Task objective: From the first line onward, reproduce the records exactly; the final line to include is the one holding "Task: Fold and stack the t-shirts".

Material supplied:
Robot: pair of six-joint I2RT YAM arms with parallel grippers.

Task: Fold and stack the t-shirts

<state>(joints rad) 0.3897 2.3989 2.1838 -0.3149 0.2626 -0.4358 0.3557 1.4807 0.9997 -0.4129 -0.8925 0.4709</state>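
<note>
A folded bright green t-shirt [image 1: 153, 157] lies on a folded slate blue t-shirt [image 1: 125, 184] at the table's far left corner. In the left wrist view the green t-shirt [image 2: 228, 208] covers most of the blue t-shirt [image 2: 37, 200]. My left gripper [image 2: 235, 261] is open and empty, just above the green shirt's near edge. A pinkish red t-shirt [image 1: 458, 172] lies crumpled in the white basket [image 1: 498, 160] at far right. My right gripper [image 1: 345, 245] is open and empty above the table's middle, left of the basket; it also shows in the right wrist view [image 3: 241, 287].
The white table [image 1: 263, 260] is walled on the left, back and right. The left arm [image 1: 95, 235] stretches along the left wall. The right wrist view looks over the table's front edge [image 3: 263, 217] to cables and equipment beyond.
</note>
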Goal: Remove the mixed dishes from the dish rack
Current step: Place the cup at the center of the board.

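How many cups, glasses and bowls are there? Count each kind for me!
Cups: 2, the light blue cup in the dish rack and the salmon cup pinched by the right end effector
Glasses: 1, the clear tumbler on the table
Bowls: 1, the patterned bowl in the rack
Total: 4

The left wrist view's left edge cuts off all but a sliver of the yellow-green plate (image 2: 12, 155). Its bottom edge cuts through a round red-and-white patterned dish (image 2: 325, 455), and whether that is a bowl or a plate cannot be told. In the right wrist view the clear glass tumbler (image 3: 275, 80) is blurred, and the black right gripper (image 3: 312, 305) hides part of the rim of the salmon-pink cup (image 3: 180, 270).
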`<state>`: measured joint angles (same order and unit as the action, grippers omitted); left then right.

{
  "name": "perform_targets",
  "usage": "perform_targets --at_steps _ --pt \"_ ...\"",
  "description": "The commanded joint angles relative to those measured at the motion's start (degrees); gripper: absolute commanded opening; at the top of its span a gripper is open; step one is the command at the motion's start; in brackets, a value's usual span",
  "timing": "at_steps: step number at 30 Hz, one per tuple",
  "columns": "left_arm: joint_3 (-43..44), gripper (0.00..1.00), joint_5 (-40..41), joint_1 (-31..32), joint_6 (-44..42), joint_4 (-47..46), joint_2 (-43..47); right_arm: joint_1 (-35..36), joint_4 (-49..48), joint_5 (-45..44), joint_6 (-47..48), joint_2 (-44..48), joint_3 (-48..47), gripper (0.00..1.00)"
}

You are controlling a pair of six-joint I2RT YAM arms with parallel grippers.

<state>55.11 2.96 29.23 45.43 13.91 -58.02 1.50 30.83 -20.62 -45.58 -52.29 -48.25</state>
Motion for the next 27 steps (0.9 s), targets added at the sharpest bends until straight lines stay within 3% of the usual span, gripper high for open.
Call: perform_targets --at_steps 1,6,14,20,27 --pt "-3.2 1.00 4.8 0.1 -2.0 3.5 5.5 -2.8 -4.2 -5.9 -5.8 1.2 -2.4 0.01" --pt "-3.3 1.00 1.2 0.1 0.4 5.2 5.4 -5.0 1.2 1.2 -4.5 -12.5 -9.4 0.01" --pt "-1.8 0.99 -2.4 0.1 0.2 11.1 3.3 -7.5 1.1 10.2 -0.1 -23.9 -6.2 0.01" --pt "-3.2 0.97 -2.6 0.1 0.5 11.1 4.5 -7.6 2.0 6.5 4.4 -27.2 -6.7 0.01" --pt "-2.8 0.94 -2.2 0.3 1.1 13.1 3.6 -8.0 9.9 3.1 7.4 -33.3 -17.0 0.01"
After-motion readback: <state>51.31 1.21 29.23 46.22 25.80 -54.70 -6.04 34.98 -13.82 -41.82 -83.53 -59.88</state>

Problem solution:
Robot: pair of six-joint I2RT YAM arms with parallel grippers.

Task: Fold and stack the t-shirts

The complete answer has been presented.